Emerging Grounded Shared Vocabularies Between Human and Machine, Inspired by Human Language Evolution

Tom Kouwenhoven¹^*

Tessa Verhoef¹

Roy de Kleijn²

Stephan Raaijmakers^3,4

¹Creative Intelligence Lab, Leiden Institute for Advanced Computer Science, Leiden University, Leiden, Netherlands
²Cognitive Psychology Unit, Institute of Psychology, Leiden University, Leiden, Netherlands
³TNO, Information and Communication Technology, Delft, Netherlands
⁴Leiden University Centre for Linguistics, Leiden University, Leiden, Netherlands

1. Introduction

Building conversational AI systems has the goal to teach machines to understand human language and respond naturally. The most common way to train agents to produce and interpret natural language is currently by exposing them to large quantities of data. Although this has resulted in advances in many areas, these systems typically have little understanding of how language is related to the real world (Mordatch and Abbeel, 2018), known as the grounding problem. Also, most conversational agents are trained in isolation, while humans are social animals, deeply embedded in culture and surrounded by others. Complex human behaviors, like language, evolved in socio–cultural contexts and could not exist without a variety of minds using and transmitting these behaviors.

To overcome this problem, researchers in Computational Linguistics have started modeling emerging communication setups, in which novel signals are created by interacting agents (Lazaridou et al., 2018; Mordatch and Abbeel, 2018; Chaabouni et al., 2019; ter Hoeve et al., 2021). However, the findings in such models do not always match what is found in similar experiments with humans, and features found in human language often do not emerge (Lazaridou et al., 2020).

The mechanisms that influence the emergence of communication and linguistic structure have been studied in the field of Language Evolution. Although the precise origins of human language are widely debated, computer simulations (Boer, 2006; Steels, 2012a; Kirby, 2017) and experiments in which humans use novel communication signals (Galantucci and Garrod, 2010; Scott-Phillips and Kirby, 2010; Kirby et al., 2014), have revealed some key mechanisms that drive the initial emergence of a novel language and the gradual appearance of more complex linguistic structure. We review relevant findings and propose to apply methods that confirm the importance of including micro–societies of interacting minds to the emergence of novel human–machine communication systems.

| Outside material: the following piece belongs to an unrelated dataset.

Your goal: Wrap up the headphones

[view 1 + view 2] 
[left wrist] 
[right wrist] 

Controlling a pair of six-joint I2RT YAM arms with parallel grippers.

A major insight from these studies is that language adapts to human biases and how it is learned and used (Kirby et al., 2014, 2015). Similarly, current language models also exhibit biases, free order case-marking languages are for example more challenging to model than fixed-order languages (Bisazza et al., 2021). As such, we suggest that language used in human–machine communication should also evolve more naturally, resulting in a grounded communication system adapted to biases and constraints of human and machine learning. We moreover emphasize the importance of co–development of shared vocabularies by conversational partners (human or AI–based). Doing so might result in a dynamic communication system that is natural to humans and artificial conversational agents. We propose to follow a process of several steps, displayed in Figure 1. Starting from random behaviors, a signal–meaning mapping emerges from shared interactions (section 2) which become more structured through horizontal and vertical transmission (section 3) and eventually evolve into an adaptive communication system (sections 4, 5).

FIGURE 1

Figure 1. The proposed road of evolving a natural human–machine communication system. First, initially random behaviors obtain meanings and become more structured through recurrent horizontal and vertical transmission. Everyday usage facilitates the continuous evolution of communication systems which are adaptive to biases of humans and machines.

2. Emergence of communication

Successful communication happens when the coordinated actions of all participants adhere to the grounding criterion: that interlocutors agree that they have understood what was meant for the current purposes (Clark and Brennan, 1991). This requires a vocabulary that is (partially) aligned between interlocutors of a conversation (Pickering and Garrod, 2004). The emergence of which starts with agreeing on what kind of (initially random) behaviors should be interpreted as communicative and what they refer to (box 1 and 2 in Figure 1).

Experiments with human participants have been conducted to study the emergence of novel communication forms (Galantucci, 2005; Steels, 2006; Scott-Phillips et al., 2009; Galantucci and Garrod, 2010). Here, participants need to invent and negotiate novel signals to solve a communicative or cooperative task. Albeit often bound to the starting conditions of the experiment, even when no conventional signaling device is given, actions may gradually become communicative (Scott-Phillips et al., 2009). Typically, humans quickly establish conventions and settle on a shared set of signals. Sufficient common ground, interactions, and social coordination have been identified as crucial to facilitate the emergence of communication systems.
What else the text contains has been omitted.